== PROBLEM TO SOLVE ==
Reproduce the lines below exactly, from the one containing "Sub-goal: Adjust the" through the one containing "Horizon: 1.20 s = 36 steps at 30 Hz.", both included. Leave out any pictures.

== DATA LISTING ==

--------------------------------

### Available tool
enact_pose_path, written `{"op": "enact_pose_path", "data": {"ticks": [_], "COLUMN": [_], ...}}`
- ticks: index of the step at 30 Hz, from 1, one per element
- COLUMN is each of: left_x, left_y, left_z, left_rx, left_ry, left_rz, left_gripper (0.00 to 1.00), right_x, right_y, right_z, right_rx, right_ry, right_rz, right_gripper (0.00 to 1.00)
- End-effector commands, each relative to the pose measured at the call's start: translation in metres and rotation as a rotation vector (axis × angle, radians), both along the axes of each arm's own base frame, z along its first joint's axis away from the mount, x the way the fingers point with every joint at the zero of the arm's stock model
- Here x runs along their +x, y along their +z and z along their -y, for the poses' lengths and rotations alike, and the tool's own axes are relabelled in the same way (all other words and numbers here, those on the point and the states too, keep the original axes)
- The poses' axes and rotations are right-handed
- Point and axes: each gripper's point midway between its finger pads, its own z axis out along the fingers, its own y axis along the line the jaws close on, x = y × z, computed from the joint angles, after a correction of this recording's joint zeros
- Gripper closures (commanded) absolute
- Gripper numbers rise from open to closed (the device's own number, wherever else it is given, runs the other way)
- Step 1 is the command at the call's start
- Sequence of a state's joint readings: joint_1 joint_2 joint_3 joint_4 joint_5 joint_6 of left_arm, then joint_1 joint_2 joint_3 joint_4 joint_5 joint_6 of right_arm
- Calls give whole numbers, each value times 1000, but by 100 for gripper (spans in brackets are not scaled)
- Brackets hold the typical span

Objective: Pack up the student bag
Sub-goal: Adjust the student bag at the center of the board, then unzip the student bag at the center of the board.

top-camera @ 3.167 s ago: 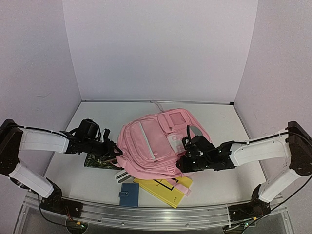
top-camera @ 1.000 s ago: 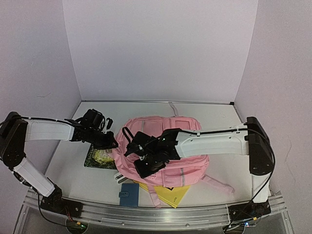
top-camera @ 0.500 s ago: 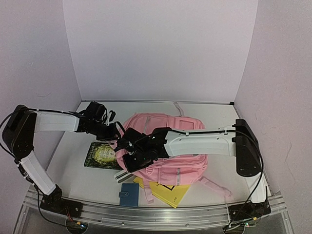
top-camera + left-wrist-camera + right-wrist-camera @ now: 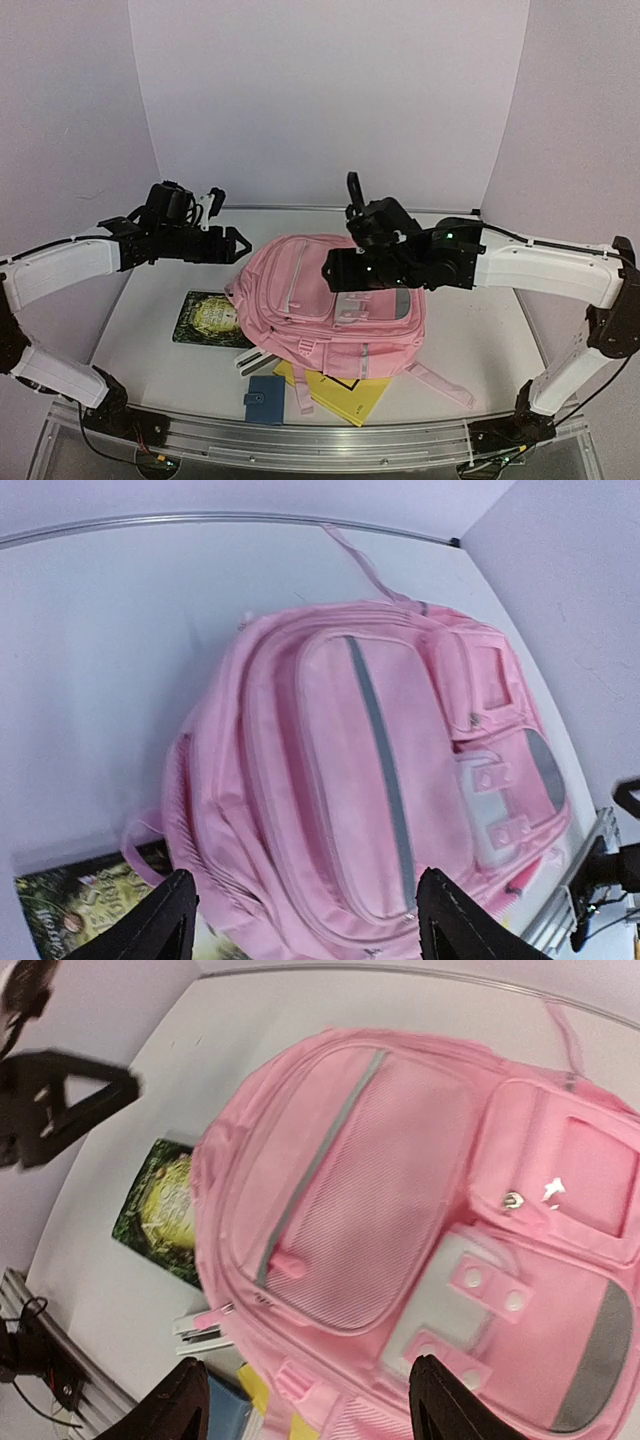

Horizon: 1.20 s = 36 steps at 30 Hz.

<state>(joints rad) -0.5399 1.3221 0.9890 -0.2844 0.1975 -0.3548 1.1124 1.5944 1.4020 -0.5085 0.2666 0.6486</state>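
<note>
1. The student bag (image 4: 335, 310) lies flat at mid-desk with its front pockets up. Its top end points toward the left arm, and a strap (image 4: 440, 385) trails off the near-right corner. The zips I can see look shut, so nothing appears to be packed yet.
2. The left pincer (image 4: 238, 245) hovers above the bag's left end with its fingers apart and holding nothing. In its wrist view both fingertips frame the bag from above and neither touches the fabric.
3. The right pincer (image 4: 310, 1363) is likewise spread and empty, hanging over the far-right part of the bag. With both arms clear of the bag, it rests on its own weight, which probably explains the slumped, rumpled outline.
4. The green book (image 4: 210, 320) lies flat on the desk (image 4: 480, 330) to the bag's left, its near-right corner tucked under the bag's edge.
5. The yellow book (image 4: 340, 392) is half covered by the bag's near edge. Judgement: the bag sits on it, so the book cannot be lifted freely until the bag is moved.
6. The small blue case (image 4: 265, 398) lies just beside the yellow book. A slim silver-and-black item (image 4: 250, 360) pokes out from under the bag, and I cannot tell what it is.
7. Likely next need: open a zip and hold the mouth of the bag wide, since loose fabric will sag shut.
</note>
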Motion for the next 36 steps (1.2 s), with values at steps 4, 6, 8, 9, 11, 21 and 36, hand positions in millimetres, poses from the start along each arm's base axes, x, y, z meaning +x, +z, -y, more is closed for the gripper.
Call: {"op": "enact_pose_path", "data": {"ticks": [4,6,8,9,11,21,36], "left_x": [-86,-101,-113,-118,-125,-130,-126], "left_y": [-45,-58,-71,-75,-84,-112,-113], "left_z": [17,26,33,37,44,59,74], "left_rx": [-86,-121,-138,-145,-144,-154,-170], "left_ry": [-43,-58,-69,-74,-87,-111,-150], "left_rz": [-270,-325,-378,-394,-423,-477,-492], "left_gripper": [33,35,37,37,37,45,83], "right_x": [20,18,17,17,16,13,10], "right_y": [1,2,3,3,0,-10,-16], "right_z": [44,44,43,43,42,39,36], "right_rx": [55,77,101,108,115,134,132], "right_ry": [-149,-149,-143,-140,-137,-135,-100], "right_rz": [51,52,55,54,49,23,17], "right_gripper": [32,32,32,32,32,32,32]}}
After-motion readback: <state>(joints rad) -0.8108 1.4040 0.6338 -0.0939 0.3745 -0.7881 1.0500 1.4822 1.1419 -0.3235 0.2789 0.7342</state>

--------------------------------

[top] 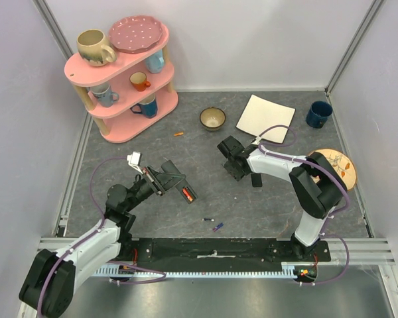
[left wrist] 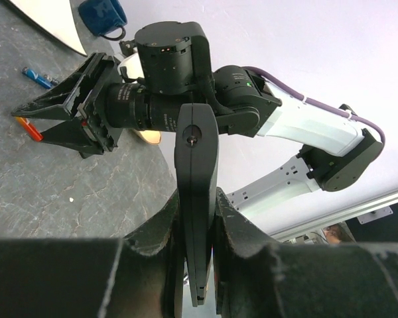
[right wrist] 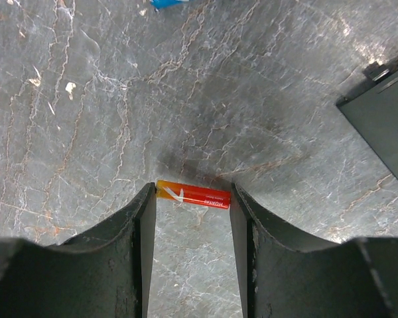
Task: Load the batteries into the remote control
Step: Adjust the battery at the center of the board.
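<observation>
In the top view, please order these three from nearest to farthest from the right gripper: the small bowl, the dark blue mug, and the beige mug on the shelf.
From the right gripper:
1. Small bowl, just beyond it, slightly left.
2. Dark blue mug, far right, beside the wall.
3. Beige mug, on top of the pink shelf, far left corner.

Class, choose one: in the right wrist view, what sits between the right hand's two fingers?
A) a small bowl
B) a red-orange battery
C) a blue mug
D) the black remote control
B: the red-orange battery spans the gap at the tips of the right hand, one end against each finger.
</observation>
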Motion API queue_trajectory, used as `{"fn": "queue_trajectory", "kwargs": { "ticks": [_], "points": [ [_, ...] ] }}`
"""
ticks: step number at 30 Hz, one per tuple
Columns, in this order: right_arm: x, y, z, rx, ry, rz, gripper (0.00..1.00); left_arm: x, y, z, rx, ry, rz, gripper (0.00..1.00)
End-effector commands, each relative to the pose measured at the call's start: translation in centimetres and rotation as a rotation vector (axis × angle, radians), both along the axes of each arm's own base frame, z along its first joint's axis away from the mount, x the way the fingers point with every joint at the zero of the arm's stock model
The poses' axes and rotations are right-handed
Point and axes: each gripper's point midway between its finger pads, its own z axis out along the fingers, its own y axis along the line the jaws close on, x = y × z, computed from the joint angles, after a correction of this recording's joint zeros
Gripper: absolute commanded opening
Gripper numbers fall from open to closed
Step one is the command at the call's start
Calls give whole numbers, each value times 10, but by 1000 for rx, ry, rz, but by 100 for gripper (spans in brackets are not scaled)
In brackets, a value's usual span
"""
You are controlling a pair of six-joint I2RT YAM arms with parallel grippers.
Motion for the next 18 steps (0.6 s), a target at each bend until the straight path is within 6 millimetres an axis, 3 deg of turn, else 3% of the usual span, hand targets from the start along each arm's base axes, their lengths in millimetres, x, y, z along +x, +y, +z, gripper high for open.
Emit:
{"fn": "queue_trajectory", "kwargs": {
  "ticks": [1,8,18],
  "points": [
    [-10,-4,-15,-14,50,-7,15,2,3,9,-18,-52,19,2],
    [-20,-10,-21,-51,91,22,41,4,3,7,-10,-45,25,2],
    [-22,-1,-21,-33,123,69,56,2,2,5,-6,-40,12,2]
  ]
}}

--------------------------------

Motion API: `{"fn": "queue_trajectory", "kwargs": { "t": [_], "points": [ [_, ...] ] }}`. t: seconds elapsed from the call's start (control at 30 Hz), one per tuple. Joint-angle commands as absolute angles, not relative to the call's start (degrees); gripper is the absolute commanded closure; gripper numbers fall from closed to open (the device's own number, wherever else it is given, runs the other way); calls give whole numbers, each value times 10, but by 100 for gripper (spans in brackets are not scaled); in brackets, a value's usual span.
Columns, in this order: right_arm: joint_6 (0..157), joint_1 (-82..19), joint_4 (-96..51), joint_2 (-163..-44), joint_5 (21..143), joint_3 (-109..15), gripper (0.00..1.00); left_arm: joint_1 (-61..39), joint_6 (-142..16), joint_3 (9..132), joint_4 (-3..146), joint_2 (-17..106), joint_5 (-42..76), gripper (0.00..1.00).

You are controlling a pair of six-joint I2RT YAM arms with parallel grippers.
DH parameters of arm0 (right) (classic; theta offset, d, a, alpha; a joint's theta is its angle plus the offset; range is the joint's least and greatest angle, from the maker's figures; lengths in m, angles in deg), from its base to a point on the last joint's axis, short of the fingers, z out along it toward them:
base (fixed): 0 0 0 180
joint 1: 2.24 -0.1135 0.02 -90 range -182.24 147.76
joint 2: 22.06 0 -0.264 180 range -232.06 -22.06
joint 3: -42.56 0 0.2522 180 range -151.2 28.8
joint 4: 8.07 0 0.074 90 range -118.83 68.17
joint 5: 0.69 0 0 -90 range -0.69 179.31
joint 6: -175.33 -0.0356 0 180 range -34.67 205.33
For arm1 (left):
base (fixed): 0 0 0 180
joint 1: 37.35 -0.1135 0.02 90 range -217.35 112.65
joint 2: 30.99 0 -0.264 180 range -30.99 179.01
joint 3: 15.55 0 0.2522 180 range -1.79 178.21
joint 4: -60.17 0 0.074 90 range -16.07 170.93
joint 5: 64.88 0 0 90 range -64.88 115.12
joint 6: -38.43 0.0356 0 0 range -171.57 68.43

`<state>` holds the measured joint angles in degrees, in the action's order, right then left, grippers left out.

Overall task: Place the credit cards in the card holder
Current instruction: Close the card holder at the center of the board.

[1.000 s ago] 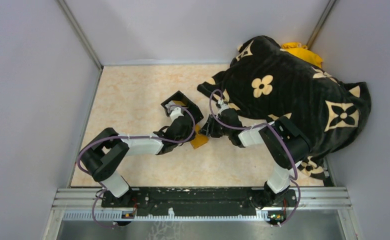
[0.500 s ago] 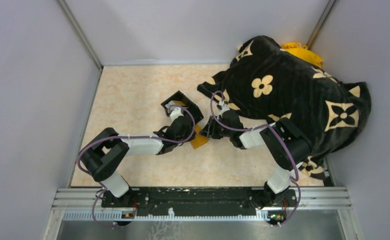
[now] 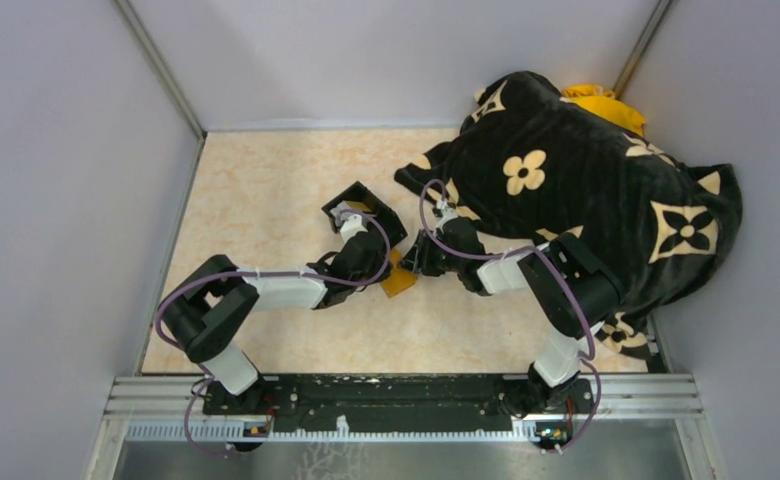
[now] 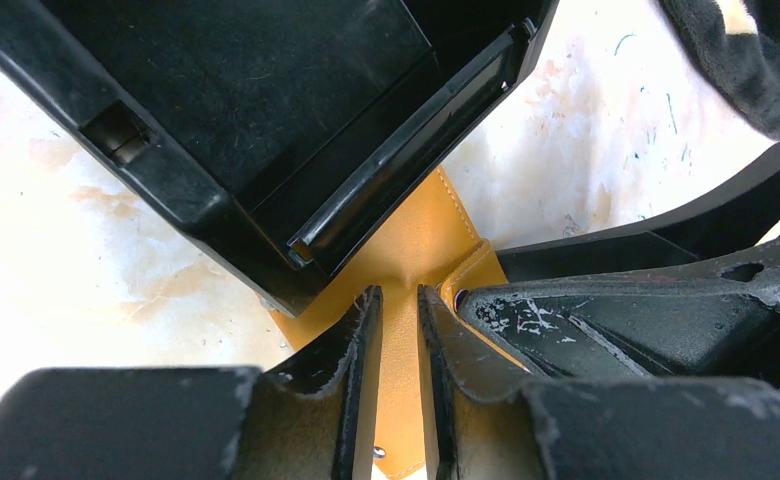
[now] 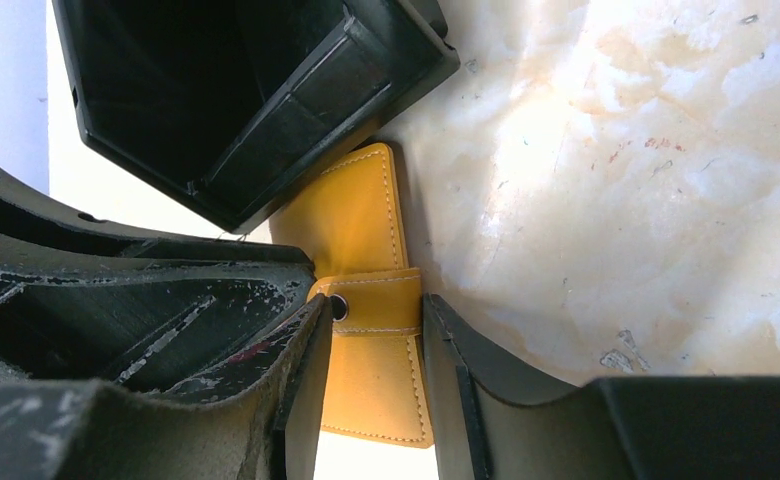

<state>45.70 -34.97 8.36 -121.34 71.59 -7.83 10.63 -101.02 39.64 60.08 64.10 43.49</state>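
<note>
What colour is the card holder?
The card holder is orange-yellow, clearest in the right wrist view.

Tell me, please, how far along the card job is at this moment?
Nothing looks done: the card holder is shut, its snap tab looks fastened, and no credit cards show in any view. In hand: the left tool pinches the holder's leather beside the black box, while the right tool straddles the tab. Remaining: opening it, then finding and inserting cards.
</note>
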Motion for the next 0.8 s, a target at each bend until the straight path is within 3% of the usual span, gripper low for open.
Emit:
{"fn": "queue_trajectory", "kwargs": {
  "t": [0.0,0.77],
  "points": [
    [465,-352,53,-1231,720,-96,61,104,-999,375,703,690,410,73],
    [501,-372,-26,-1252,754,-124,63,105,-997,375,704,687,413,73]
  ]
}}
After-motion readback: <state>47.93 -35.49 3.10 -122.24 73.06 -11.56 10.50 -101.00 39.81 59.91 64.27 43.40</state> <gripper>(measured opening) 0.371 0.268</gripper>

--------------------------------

== ANSWER TO THIS EXERCISE ==
Sub-goal: Adjust the student bag at the center of the board, then unzip the student bag at the center of the board.

top-camera @ 3.167 s ago: 
top-camera @ 1.000 s ago: 
top-camera @ 0.500 s ago: 
top-camera + left-wrist-camera + right-wrist-camera @ now: 

Horizon: 1.20 s = 36 steps at 30 Hz.

The exercise asks for nothing further.